Notice 98-8; 1998-1 C.B. 355

DATED JAN. 13, 1998
DOCUMENT ATTRIBUTES
  • Institutional Authors
    Internal Revenue Service
  • Code Sections
  • Subject Areas/Tax Topics
  • Index Terms
    year of inclusion, pension plan distributions, exempt organizations
    year of inclusion, pension plan distributions, state and local
  • Jurisdictions
  • Language
    English
  • Tax Analysts Document Number
    Doc 1998-2369 (8 original pages)
  • Tax Analysts Electronic Citation
    1998 TNT 9-4
Citations: Notice 98-8; 1998-1 C.B. 355
ELIGIBLE DEFERRED COMPENSATION PLANS UNDER SECTION 457

Notice 98-8

I. PURPOSE

[1] This notice provides guidance relating to the requirements applicable to eligible deferred compensation plans described in section 457(b) of the Internal Revenue Code ("section 457(b) plans").
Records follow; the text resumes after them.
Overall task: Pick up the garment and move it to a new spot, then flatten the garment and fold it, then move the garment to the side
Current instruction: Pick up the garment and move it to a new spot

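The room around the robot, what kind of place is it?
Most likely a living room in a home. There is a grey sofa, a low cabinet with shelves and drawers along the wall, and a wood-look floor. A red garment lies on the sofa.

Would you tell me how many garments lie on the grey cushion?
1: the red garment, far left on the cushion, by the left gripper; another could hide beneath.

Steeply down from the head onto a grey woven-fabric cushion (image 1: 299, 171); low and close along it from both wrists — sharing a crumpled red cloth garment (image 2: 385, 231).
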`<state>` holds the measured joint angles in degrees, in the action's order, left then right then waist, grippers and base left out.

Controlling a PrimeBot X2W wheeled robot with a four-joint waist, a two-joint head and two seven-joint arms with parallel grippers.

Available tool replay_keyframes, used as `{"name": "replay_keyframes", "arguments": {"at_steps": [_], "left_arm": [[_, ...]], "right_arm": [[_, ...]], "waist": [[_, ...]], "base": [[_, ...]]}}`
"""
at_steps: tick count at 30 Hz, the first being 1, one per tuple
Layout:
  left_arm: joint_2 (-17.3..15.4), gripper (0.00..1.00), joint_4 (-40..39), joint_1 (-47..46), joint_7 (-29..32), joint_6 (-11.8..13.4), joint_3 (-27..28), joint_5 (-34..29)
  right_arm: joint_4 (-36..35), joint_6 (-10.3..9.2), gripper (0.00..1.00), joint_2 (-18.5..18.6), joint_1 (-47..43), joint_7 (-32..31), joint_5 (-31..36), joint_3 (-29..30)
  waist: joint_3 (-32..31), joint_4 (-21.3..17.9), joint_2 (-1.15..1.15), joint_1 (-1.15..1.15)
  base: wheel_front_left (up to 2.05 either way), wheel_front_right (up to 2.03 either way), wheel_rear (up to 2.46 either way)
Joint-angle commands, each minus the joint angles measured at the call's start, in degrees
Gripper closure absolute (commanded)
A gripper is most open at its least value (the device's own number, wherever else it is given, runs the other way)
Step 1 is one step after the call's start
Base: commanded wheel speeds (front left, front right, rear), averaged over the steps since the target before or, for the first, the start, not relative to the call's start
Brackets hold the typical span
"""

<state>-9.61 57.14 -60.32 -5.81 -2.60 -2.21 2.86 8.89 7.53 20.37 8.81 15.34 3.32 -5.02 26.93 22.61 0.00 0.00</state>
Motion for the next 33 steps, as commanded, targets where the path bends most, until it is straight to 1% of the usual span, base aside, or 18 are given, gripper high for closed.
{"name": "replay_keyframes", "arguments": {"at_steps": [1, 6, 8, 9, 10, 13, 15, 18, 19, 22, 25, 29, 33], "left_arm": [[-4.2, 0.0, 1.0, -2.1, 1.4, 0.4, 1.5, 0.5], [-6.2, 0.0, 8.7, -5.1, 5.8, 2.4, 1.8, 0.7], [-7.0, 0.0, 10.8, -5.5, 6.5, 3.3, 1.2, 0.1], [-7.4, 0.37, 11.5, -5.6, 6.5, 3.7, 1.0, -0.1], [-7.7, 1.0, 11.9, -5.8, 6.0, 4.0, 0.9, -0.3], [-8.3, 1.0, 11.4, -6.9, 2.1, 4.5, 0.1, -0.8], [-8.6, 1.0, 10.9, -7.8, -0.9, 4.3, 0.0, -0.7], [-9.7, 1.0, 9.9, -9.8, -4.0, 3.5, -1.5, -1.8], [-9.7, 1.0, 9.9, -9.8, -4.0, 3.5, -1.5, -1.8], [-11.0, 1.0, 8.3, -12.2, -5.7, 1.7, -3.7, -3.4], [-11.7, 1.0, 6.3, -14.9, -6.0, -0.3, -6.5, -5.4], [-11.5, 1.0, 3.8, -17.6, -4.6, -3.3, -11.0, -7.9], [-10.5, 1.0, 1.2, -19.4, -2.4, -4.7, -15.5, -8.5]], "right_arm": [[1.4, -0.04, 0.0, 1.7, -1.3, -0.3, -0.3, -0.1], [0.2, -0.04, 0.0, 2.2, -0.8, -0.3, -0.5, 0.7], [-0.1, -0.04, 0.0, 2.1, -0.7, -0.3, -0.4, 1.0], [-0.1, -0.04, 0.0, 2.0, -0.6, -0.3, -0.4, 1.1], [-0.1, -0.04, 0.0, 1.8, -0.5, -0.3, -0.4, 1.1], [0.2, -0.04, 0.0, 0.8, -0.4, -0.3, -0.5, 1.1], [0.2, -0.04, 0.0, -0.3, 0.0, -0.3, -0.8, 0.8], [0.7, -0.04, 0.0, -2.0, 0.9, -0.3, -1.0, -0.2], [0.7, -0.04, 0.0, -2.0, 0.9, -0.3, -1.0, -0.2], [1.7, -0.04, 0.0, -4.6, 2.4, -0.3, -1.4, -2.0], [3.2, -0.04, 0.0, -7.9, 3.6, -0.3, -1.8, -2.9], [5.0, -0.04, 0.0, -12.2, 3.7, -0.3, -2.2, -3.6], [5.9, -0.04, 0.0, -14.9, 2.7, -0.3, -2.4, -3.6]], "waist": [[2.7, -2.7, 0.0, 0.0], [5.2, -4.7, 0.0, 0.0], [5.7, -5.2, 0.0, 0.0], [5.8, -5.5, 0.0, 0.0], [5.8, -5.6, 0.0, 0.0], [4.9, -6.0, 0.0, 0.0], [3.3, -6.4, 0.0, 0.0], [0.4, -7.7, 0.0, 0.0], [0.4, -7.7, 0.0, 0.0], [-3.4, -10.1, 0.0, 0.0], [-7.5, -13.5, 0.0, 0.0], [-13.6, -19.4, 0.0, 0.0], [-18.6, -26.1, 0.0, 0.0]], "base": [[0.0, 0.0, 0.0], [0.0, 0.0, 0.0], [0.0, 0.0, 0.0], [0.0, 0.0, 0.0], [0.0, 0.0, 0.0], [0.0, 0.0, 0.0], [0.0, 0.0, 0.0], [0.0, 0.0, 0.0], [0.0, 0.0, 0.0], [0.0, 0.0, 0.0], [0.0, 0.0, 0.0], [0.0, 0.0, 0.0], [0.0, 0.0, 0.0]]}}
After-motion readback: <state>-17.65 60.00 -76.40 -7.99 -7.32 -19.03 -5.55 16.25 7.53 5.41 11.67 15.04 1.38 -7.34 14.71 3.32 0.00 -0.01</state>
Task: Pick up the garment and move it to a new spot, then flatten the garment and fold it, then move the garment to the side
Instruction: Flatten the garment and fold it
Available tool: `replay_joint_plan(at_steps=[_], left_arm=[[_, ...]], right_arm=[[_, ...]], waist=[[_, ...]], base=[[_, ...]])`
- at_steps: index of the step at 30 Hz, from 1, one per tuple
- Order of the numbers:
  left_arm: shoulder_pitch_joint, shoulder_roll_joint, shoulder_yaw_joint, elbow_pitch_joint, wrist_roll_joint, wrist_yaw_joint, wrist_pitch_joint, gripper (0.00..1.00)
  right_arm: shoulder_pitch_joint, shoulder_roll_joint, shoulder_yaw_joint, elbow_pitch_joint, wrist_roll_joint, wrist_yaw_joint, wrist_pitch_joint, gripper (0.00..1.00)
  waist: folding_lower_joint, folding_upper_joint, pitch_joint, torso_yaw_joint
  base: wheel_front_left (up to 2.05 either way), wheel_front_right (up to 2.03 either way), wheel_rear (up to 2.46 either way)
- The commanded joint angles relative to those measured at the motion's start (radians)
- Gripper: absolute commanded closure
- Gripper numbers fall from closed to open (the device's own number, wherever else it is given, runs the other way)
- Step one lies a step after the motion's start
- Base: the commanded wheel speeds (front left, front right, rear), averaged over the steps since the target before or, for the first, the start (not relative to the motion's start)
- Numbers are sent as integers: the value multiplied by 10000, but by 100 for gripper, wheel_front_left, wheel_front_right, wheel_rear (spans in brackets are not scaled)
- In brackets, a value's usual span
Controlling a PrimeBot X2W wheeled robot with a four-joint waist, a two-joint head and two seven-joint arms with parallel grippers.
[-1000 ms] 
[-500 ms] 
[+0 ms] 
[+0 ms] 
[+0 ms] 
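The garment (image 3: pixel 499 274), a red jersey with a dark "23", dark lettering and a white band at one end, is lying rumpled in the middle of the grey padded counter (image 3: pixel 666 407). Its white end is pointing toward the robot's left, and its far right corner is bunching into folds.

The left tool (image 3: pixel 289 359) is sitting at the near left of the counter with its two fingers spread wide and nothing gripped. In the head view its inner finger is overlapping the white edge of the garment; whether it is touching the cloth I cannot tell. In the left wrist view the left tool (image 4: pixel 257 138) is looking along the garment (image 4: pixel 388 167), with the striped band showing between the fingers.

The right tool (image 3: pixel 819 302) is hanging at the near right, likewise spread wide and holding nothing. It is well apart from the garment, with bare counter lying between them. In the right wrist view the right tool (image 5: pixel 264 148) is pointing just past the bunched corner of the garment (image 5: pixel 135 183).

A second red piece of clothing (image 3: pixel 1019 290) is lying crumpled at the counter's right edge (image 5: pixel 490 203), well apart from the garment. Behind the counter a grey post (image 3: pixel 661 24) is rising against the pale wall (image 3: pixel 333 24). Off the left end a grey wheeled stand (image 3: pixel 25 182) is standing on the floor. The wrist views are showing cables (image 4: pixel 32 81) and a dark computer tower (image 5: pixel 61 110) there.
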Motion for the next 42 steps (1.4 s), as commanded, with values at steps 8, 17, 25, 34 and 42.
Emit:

Section 457 was amended by sections 1447 and 1448 of the Small Business Job Protection Act of 1996, Pub. L. 104-188 ("SBJPA"), and more recently by section 1071 of the Taxpayer Relief Act of 1997, Pub. L. 105-34 ("TRA '97"). Unless indicated otherwise, references to section 457 in this notice refer to section 457 as amended by the SBJPA and TRA '97.

[2] Specifically, this notice provides guidance on --

- in-service distributions from a section 457(b) plan if the total amount payable to the participant does not exceed $5,000;

- an additional election to defer commencement of distributions from a section 457(b) plan;

- cost of living adjustments to the $7,500 limitation on maximum deferrals under a section 457(b) plan; and

- the trust requirements applicable to state and local government employers maintaining a section 457(b) plan, including the requirements for custodial accounts and annuity contracts.

II. BACKGROUND

[3] Section 457 provides rules for nonqualified deferred compensation plans established by state and local governments or tax- exempt organizations. These employers can establish either section 457(b) plans or ineligible plans under section 457(f) of the Internal Revenue Code ("Code"). Section 457 was amended by sections 1447 and 1448 of the SBJPA, as well as by section 1071 of TRA '97. These amendments and the guidance provided by this notice relate only to section 457(b) plans.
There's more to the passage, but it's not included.